Aujourd’hui, des questions sont posées concernant le sort de l’Office créé pour la lutte contre l’enrichissement illicite. Une structure mise en place de toutes pièces pour orner le décor, dans un pays où d’autres structures, notamment la CASCA et le Bureau du Vérificateur général sont fonctionnels pour lutter contre la corruption et la délinquance financière.
Mais en réalité, IBK voulait avoir « sa » structure. C’est (encore) l’échec. Et surtout une reculade de plus…
Révision constitutionnelle
Autre reculade ! La révision constitutionnelle ratée, car mal ficelée, a tenu en haleine le peuple malien pendant un peu plus de deux mois. Le feuilleton a connu son épilogue par une série de rencontres du président de la République, Ibrahim Boubacar Keïta, avec les différentes composantes de l’échiquier politique, de la société civile, des leaders religieux et notabilités, des représentants de la plateforme « An Tè, A Bana-Touche pas à ma constitution ! ». Une opacité totale et une communication déficiente avaient entouré ce projet de Révision constitutionnelle, la plus impopulaire de l’histoire du Mali. Le pouvoir a reculé sans aucun doute suite aux différentes mobilisations en forme de démonstration de force lors des marches organisées et réussies des 17 juin,1er juillet et 15 juillet 2017 par la plateforme « An Tè, A Bana» qui a réussi le tour de force de rassembler des dizaines de milliers de Maliens pour battre le pavé.

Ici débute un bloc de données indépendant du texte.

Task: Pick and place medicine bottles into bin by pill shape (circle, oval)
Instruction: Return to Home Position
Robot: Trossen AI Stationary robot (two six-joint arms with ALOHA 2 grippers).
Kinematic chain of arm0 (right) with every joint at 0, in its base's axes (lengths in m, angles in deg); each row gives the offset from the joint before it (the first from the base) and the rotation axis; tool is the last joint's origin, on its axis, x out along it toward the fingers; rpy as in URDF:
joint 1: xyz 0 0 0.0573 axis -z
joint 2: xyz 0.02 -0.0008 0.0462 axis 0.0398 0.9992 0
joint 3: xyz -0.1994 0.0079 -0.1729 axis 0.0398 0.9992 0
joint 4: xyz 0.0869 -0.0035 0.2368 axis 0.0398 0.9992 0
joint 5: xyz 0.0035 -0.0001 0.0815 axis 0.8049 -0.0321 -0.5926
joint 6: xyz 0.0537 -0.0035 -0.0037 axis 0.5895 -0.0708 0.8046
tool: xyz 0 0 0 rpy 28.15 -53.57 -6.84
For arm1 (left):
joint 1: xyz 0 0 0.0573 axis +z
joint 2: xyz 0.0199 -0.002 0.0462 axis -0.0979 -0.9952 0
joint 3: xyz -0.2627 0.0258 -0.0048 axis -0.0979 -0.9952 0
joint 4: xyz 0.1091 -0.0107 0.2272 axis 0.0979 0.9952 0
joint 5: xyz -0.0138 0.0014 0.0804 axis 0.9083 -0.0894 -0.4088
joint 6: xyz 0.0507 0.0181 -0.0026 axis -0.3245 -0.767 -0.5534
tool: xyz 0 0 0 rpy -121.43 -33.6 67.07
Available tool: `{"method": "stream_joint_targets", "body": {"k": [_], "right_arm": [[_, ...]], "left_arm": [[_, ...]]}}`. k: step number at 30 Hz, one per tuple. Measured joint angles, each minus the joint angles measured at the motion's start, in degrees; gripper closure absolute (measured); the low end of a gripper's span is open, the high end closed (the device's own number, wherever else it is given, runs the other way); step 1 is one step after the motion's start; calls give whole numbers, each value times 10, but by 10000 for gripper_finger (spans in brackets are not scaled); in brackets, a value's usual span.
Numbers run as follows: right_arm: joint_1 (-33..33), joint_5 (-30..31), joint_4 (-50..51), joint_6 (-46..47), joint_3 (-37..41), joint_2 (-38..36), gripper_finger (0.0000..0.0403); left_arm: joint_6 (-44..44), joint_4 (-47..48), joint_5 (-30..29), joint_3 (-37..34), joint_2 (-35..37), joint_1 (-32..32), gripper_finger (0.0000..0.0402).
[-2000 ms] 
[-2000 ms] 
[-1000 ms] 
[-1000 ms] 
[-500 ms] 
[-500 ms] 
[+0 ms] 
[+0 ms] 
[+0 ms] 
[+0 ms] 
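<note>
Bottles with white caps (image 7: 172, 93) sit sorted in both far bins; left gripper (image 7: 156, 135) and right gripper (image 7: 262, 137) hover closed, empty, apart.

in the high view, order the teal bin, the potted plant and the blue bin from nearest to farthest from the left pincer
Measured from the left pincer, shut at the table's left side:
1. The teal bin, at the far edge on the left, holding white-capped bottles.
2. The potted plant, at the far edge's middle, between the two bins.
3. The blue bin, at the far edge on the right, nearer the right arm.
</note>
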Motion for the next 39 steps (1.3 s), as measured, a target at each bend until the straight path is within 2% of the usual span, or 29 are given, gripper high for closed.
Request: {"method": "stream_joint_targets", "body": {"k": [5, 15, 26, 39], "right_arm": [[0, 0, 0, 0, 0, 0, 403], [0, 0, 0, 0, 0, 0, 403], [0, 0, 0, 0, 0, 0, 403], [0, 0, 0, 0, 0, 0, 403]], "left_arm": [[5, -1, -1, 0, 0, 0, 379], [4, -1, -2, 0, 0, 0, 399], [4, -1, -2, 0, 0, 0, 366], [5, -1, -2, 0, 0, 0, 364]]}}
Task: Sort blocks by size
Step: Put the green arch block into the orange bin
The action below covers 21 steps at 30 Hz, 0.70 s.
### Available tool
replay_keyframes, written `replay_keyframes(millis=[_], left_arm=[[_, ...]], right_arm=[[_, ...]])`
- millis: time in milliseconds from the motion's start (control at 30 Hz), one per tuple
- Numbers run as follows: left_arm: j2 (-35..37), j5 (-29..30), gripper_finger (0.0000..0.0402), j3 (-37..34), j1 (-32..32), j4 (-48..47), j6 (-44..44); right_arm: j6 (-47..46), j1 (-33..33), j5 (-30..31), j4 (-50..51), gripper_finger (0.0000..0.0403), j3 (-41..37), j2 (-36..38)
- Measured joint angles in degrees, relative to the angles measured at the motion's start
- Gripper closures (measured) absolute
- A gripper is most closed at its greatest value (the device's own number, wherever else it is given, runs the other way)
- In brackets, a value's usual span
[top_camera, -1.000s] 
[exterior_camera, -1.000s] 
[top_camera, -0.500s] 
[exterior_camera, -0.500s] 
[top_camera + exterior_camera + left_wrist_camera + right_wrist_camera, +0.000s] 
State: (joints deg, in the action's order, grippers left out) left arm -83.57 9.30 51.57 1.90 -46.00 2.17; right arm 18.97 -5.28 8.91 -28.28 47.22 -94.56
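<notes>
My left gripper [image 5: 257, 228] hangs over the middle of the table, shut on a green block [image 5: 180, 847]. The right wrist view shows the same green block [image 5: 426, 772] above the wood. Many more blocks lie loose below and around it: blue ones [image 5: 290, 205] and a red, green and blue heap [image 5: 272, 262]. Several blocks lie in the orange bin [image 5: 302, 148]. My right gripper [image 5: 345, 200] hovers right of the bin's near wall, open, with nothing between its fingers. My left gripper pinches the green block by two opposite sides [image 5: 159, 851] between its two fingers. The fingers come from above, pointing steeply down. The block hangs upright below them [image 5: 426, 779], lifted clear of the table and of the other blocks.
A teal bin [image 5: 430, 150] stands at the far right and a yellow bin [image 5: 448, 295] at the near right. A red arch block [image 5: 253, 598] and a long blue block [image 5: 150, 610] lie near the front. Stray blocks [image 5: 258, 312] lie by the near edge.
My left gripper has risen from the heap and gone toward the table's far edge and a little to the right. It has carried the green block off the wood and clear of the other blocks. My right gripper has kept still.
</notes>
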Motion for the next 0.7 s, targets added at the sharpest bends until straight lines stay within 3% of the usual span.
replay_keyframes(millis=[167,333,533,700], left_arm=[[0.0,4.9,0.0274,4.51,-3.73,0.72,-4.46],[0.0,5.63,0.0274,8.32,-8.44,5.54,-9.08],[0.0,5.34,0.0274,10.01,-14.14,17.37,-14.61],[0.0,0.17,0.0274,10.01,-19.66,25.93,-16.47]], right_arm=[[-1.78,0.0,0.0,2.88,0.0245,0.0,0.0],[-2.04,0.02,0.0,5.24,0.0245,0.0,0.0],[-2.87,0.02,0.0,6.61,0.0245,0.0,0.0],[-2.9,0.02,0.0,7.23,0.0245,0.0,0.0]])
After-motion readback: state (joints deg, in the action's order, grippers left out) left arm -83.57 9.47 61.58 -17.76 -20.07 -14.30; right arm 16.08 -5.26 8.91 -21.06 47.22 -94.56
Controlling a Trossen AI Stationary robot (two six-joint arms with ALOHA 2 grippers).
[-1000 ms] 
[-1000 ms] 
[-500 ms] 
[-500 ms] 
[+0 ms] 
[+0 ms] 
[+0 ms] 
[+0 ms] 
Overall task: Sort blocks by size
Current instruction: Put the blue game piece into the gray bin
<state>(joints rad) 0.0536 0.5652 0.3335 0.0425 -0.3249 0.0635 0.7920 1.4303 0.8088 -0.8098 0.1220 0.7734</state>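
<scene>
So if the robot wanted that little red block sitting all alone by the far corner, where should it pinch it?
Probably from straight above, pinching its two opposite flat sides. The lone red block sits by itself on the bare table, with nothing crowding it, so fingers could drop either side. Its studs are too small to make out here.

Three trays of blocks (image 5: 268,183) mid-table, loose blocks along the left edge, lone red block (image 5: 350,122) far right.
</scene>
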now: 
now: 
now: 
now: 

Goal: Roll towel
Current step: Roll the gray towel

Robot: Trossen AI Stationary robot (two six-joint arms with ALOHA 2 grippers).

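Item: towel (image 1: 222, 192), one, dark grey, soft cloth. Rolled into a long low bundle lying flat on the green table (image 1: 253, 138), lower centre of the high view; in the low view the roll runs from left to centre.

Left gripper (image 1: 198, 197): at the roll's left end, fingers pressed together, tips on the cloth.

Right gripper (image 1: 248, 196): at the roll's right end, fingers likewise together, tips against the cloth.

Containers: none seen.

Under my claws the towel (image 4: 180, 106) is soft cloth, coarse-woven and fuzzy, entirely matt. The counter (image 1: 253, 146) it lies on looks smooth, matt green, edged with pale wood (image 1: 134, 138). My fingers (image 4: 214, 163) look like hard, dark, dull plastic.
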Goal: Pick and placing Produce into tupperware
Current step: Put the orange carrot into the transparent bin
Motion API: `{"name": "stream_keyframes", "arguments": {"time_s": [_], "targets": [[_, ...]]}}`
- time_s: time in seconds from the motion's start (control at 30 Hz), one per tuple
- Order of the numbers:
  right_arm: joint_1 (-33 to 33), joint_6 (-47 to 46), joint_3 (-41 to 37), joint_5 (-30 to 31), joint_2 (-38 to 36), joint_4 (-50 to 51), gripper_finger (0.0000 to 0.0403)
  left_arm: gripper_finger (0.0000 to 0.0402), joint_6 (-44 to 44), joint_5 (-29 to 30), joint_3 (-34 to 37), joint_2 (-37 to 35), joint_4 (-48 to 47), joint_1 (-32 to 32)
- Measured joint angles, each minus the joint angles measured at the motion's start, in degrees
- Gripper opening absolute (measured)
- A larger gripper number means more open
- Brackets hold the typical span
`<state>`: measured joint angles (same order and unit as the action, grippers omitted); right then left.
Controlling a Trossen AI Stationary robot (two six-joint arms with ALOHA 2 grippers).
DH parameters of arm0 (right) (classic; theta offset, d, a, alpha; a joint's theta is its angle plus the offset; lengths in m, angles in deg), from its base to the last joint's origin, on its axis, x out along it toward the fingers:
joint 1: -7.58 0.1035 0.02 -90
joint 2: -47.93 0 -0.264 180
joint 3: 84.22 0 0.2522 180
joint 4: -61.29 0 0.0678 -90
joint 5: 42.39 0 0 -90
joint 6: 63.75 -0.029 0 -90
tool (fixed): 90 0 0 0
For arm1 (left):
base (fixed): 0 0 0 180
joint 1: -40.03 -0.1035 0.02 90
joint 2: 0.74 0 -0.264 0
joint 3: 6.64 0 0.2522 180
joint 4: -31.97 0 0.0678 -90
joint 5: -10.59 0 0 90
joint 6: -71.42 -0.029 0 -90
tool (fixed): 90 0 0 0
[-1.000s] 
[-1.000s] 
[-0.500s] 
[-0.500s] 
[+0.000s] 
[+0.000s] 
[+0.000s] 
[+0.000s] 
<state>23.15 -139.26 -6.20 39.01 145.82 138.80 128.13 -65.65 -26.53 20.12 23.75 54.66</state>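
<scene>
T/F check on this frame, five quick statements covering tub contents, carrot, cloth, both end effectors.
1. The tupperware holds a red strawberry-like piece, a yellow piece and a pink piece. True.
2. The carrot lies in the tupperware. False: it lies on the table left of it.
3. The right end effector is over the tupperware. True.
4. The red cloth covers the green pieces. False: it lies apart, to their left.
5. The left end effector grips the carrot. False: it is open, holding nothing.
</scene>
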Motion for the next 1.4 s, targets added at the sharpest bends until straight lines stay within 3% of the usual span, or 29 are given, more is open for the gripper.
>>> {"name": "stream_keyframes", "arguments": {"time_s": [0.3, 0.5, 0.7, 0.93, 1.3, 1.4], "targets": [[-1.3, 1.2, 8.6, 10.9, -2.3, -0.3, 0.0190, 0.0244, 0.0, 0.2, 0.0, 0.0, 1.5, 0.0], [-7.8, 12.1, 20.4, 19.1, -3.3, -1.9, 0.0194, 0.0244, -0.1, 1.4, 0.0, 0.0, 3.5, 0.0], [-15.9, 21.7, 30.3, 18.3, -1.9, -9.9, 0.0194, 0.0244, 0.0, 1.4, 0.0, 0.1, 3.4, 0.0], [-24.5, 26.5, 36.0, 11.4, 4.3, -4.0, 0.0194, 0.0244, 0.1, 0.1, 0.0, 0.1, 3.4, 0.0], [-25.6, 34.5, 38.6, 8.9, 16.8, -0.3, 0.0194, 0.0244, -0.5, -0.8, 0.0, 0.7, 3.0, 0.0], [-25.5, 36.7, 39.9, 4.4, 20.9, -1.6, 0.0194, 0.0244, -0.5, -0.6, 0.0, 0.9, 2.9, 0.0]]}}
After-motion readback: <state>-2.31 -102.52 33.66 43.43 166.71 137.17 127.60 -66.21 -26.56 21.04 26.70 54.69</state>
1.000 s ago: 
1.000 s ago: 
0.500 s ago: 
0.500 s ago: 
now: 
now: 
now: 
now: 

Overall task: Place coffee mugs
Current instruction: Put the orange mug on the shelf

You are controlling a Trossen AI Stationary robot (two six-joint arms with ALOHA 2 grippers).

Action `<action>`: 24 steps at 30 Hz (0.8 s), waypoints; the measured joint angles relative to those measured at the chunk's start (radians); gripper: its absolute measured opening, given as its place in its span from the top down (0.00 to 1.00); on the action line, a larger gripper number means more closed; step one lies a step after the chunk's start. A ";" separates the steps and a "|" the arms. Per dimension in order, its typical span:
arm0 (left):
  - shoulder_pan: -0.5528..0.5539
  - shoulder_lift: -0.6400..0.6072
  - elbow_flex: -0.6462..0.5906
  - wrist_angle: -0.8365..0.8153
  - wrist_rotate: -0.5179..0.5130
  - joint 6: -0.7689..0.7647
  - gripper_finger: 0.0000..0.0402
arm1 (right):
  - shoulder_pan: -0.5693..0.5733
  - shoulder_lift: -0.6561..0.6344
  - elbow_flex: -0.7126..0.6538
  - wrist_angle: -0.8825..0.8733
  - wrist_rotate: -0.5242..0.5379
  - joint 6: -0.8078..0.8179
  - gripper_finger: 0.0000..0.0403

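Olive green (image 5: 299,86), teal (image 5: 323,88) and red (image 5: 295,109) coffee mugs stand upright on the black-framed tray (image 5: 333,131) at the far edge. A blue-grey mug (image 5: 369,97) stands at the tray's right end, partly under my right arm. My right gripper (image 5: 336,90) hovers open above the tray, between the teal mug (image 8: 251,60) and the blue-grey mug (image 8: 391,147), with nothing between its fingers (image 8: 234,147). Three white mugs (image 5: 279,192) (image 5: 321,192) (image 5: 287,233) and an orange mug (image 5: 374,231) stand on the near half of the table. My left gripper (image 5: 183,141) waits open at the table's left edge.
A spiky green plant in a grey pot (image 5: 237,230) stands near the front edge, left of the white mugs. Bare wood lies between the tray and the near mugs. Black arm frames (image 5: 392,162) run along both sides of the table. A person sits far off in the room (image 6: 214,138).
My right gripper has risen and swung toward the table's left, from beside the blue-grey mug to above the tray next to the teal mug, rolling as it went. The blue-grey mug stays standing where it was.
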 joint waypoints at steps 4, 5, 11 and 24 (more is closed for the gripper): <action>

La contestation n’a fait que s’amplifier sur les réseaux sociaux, le front du non s’est élargi tant à l’intérieur qu’à l’extérieur du pays, avec des manifestations qui ont gagné presque toutes les régions du pays, la diaspora en France, aux États-Unis. Une mobilisation qui n’a jamais faibli et qui sans aucun doute a fini par porter ses fruits !
Aujourd’hui, l’autorité de l’Etat semble tout simplement inexistante. Avec la réputation et l’image d’homme à poigne qu’il a longtemps incarnées, le président de la République étonne tout naturellement lorsque c’est sous son règne que l’autorité de l’Etat montre les plus grands signaux de faiblesse. En plus de n’avoir rien pu changer à la tolérance permissive de l’incivisme dans le pays, le pouvoir s’est montré impuissant devant les revendications front social. En manque de vision, le régime actuel donne l’air d’opter pour la résignation comme unique solution devant les pressions sociales. La série a été déclenchée avec la grève de l’Untm et qui s’est conclue, au bout d’une brève résistance, par une augmentation indiciaire. Les magistrats ont ensuite enchainé et remporté un bras-de-fer similaire autour de leurs revendications. La liste n’est pas exhaustive. La dernière en date remonte à la semaine dernière avec les promesses d’indemnisation faites aux anciens travailleurs de HUICOMA, suite aux menaces de « femmes de Koulikoro de manifester publiquement à poils si les doléances de leurs époux n’étaient pas prises en compte ».
En somme, l’Etat, qui fait tout dans le tâtonnement et l’improvisation, n’a désormais que la dérobade comme moyen de résister.